Exercise objective:
Without the images, reproduce each line of the material exactly.
__________________________________________________
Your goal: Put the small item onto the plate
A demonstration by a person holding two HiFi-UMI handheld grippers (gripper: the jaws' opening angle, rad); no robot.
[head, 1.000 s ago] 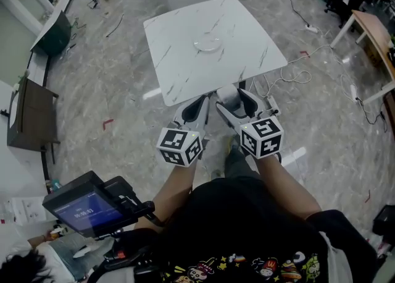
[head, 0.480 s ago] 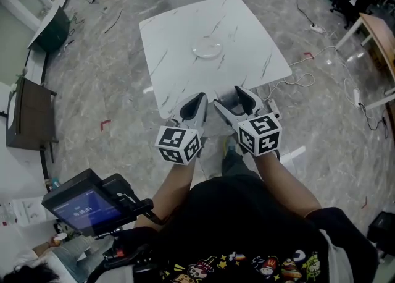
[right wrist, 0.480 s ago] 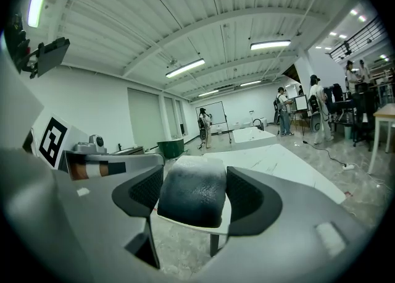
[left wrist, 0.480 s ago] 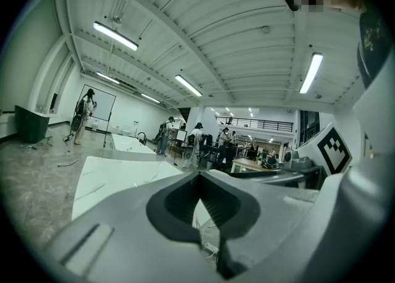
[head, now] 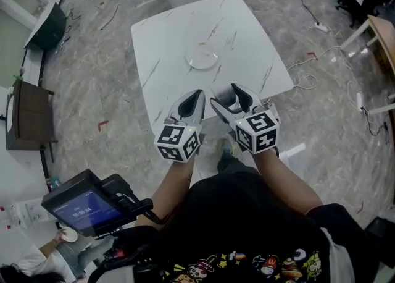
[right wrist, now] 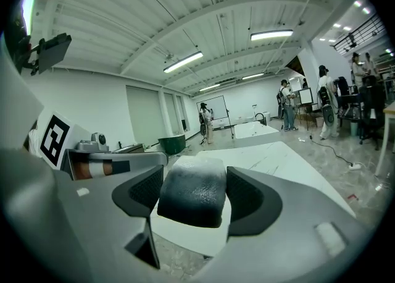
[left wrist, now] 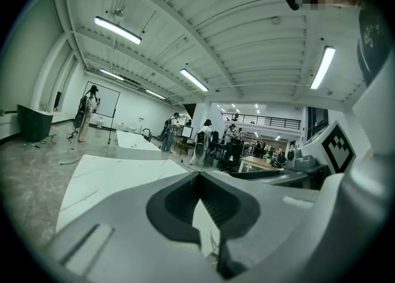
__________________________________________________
Exercise response:
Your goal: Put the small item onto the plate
A demonstration by a person holding two HiFi-UMI handheld grippers (gripper: the jaws' opening angle, rad); no robot.
[head, 1.000 s ago] 
[head, 0.480 s ago] 
[right wrist, 0.480 s ago] 
[left wrist, 0.480 s ago] 
[head, now] 
[right wrist, now] 
[left wrist, now] 

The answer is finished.